In order to clear up working memory, our brain attempts to encode it in long-term memory (LTM). Most of what you put in working memory is forgotten shortly afterwards (what did you have for dinner last night?). In order for it to be remembered, we have to practice it repeatedly pulling it out of LTM. The diagram below shows the basic idea. 




(Emerald Works, 2022)


It is unlikely you can recall when you first learned how to write, but trust me the process wasn’t easy. Now, consider what would happen if I asked you to write your name with your dominant hand (no problem) and then try to do the same with your non-dominant hand. The greater effort you feel with your non-dominant hand is the cognitive load. Not only does it take more effort, but the product isn’t nearly as good. What has happened is that you practiced writing enough that the movement patterns were learned, you use them regularly and so they can happen without your conscious focus on the actual skill of writing. 

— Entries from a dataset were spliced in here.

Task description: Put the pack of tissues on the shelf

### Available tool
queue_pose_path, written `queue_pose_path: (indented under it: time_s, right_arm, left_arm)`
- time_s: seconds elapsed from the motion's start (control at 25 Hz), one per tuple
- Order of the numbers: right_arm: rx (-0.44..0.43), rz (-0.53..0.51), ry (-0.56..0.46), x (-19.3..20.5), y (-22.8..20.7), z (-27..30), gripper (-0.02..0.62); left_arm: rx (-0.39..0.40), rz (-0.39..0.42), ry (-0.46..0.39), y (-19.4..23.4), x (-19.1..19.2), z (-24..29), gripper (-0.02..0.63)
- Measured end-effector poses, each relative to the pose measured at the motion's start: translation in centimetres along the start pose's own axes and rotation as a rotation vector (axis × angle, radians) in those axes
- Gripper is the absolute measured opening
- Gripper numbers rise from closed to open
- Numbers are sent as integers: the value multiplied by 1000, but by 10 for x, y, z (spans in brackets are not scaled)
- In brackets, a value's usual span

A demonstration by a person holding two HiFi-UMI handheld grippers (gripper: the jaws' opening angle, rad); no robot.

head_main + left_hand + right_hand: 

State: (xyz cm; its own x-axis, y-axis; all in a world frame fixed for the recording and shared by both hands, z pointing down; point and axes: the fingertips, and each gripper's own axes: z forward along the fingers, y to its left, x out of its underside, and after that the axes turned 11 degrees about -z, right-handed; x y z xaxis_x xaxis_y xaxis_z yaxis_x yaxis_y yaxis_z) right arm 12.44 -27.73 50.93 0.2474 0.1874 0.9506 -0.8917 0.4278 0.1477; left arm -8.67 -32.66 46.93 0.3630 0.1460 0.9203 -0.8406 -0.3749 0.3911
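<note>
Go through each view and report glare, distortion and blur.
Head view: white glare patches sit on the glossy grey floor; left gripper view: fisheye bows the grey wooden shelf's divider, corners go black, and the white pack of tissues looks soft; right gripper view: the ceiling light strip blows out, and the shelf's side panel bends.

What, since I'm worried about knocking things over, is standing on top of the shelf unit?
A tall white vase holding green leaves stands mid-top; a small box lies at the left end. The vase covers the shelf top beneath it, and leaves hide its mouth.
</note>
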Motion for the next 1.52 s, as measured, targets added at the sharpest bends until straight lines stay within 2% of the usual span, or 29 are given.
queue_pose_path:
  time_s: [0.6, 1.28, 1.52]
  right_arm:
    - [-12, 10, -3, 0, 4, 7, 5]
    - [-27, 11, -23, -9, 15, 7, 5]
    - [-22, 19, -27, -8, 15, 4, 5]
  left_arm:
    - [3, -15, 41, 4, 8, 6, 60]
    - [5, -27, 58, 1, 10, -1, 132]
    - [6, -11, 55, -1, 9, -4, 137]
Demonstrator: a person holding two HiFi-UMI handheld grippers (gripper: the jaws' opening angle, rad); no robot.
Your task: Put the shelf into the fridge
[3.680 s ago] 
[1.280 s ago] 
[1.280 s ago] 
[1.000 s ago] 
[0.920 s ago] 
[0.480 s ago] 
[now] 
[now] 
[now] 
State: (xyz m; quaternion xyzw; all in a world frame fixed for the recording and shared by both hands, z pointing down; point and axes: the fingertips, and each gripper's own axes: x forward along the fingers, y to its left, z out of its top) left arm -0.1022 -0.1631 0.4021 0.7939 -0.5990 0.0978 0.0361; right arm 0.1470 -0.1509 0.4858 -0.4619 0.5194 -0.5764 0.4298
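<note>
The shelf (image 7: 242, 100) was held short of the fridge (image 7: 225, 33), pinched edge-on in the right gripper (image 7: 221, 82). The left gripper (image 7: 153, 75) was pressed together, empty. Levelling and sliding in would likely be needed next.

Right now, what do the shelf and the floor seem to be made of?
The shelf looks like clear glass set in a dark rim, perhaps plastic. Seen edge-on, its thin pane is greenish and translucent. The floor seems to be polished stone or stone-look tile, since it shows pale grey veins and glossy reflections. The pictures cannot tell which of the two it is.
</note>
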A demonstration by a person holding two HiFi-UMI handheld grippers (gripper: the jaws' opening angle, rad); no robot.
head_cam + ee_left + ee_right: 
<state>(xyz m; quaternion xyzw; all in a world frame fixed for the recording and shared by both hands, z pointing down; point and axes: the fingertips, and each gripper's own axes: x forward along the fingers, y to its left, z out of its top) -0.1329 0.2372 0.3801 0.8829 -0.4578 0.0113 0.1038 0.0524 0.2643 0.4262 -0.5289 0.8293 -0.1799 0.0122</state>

This is what your players live during practices and games. Without time to process that information (encoding) and then practicing it (retrieval), it is most likely that it will be forgotten. So in order to show a player how to execute a dribbling skill, they first need to see someone do it, then practice it and then try to do it under pressure. At first, they will not even be able to do it. Once they can do it without pressure, adding any pressure at all usually results in failure and occasionally success. It may take many weeks before the move becomes comfortable enough to use under a little pressure. 


The choices you make in your exercises can either help their development or hinder it. Putting too much pressure on before they have even learned the rudimentary patterns of movement may make them shut down all-together. Sometimes the pressure is not from the field size or the number of opponents or even how tired they are at the end of a game. The pressure comes from you and their parents trying to tell them what to do while they are trying to focus on what to do. They are not processing or encoding or learning, they are surviving. They are just learning to swim and you throw them in the middle of the lake and expect them to swim to shore. They work really hard (which you applaud), but their swimming strokes are not very good. 




Cognitive Load Theory, Emerald Works Limited (2022) url: https://www.mindtools.com/aqxwcpa/cognitive-load-theory

Adapted from Atkinson, R.C. and Shiffrin, R.M. (1968). 'Human memory: A Proposed System and its Control Processes'. In Spence, K.W. and Spence, J.T. The psychology of learning and motivation, (Volume 2). New York: Academic Press. pp. 89–195.